Sure, some are complimentary to the writer, some are not, but some are just nasty. Nastier than high school, nastier than adult chicken pox and nastier than you would ever hear in a spirited debate at the office water cooler.

Last year, Annabel Crabb (ABC Journalist, amongst lots of other things)  wrote and presented an article about modern day Journalism, in particular, online Journalism. She pointed out here just how much easier it is to make a comment online than it is in traditional media. I think most of us would agree.

I've never put together a letter to an Editor that required an envelope or a stamp, but on a daily basis I will look or possibly comment on either Facebook, Twitter, Mamamia, the Huffington Post, Punch, The Daily Beast....I'll just stop there.

This past week in the Australian media, the debate over the 17 year old girl who slept with an AFL identity or two, remains in the press. Interestingly, the last two stories I have read about her have not been about her story, but more on how the two female journalist felt about interviewing and reporting on her. Both stories, (here and here) provided a different perspective and because of this, comments were made.

Comments came from both men and women, some were general observations, some were funny, some were sarcastic and some of them were just plain mean, not witty, just abusive. I found myself cringing and visibly wincing as I read words like "Skank", "Slut", "Whore', "Ho" and "Moll".  It felt more like a public lynching, than a discussion. In a discussion that involved AFL, people had forgotten the golden rule, play the ball and not the man.

It's easy to bag someone anonymously, but lets pretend for a moment there was a Hotel called Cyberspace. In each room of the hotel, stood the people you visit online each day. Imagine walking in to find Annabel Crabb, reading an article out loud to a group, when she's finished a man yells out "you will never be taken seriously until you do something about your ridiculous hair".

In the next room Kerri Sackville and Mia Freedman are having a discussion about the use of bluetooth devices while driving, a woman screams "you eastern suburbs princess, get a job!", a fight immediately breaks out in the crowd. A moderator swiftly moves in and starts removing people, delete, delete, delete.

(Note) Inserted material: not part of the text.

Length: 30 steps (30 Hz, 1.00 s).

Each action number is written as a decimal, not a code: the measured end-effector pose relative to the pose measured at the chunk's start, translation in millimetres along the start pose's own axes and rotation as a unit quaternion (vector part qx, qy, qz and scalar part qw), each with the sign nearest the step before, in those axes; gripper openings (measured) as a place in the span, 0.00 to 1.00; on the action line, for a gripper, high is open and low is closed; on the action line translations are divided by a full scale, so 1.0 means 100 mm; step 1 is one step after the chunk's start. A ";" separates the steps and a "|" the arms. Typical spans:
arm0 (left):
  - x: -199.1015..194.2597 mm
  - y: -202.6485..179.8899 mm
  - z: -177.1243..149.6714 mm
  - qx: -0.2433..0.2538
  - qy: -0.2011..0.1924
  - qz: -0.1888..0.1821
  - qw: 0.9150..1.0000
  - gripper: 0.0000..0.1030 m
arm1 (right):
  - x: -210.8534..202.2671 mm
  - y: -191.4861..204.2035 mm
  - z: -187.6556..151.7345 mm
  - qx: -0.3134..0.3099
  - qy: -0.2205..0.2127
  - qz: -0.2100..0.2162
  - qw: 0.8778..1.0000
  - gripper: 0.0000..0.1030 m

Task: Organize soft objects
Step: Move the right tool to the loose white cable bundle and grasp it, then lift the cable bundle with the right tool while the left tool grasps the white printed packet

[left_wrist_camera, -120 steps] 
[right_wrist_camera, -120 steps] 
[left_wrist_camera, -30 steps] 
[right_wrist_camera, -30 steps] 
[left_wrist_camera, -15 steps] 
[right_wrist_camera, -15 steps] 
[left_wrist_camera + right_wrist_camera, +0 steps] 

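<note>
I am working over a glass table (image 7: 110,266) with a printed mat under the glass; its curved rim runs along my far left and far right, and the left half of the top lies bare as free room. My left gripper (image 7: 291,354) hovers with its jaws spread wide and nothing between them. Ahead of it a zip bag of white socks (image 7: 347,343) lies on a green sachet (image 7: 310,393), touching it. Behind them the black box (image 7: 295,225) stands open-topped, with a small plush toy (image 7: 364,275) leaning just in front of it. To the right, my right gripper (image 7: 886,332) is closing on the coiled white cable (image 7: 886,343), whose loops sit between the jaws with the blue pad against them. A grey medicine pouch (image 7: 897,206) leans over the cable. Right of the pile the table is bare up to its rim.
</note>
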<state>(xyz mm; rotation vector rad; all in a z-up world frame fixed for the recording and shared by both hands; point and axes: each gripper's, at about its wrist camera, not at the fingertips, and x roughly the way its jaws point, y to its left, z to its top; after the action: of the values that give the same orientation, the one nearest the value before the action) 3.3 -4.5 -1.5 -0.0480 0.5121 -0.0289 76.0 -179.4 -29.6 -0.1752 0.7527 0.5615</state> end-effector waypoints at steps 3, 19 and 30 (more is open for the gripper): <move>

In the next room Dave Penberthy is counting page views while grinning at the 400 people screaming at each other. He hasn't said anything yet, as they're all too busy fighting with one other to listen, one guy's calling the Prime Minister a "Cougar" and a "barren redheaded spinster", everyone's forgotten what the original topic was.

The rooms at Hotel Cyberspace differ greatly, the New York Times has the boardroom with the expensive cutlery and mammoth flower display, The Hufffington Post has the large multipurpose conference area. In my mind, Mamamia has the dining area, long elegant tables of dinner party conversation and there's usually something on the menu that takes my fancy.

If I could choose, I'd probably put my blog over at the swim up bar, and while drinking cocktails I'd keep my fingers crossed that no one was about to arrive and tell me I look fat in my bathers.